_ACTIVITY_
Work out how many lines in the records include the word "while", then answer with nothing but that number.
STUDY MATERIAL below:
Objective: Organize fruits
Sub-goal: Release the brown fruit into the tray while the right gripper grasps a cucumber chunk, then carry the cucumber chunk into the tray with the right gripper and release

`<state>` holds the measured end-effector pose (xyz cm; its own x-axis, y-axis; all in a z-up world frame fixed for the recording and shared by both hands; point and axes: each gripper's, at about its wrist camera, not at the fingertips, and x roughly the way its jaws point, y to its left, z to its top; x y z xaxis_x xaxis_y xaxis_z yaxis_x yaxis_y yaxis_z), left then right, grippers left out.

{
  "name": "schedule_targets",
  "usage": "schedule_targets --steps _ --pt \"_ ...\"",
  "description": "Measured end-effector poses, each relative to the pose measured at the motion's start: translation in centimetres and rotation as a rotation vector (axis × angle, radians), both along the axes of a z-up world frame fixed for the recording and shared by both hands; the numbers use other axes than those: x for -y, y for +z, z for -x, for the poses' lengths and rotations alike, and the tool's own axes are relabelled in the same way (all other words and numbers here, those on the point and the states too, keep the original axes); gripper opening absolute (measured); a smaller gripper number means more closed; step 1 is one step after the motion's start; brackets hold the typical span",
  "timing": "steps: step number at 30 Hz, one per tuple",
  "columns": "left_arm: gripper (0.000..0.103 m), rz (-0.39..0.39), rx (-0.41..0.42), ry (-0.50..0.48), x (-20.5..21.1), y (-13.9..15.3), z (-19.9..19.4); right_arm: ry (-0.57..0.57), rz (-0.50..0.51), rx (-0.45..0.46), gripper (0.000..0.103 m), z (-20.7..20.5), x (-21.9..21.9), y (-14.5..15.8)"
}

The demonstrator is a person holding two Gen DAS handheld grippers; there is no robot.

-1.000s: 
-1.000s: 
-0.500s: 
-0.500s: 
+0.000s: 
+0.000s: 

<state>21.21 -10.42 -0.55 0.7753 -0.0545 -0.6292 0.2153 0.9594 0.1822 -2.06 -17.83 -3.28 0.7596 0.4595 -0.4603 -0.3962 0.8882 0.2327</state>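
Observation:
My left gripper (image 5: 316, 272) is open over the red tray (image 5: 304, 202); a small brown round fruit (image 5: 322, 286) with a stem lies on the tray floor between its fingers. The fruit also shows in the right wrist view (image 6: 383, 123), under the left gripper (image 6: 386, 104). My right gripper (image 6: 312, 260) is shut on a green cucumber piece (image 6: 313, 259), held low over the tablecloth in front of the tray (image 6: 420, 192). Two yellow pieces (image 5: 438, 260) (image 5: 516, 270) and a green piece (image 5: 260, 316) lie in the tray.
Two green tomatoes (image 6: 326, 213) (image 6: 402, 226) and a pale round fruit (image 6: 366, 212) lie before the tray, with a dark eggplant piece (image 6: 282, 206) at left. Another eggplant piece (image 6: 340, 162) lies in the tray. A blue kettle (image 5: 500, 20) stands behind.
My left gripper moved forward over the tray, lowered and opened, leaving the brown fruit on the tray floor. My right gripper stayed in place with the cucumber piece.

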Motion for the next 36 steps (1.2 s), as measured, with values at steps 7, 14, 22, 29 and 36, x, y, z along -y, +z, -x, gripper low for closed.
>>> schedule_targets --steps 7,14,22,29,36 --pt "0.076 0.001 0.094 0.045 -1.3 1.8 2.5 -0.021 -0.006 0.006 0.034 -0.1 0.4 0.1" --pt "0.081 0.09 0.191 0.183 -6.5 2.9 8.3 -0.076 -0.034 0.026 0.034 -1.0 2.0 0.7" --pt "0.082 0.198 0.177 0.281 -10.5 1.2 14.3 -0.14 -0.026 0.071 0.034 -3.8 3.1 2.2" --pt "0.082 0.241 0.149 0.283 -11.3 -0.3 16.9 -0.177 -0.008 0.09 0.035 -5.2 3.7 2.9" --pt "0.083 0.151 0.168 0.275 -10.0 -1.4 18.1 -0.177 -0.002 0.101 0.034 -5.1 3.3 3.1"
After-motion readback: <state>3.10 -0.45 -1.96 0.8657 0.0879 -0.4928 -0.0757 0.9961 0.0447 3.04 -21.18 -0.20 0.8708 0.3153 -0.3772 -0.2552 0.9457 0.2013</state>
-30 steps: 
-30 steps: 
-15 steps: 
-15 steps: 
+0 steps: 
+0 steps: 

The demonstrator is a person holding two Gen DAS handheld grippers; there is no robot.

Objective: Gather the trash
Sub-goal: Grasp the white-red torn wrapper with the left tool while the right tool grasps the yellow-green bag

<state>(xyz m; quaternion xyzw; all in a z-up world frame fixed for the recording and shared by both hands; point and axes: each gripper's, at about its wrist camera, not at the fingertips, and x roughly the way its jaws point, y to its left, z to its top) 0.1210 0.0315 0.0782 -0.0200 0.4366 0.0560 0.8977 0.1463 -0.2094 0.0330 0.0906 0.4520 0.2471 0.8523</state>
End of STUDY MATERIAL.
_FINAL ANSWER_
2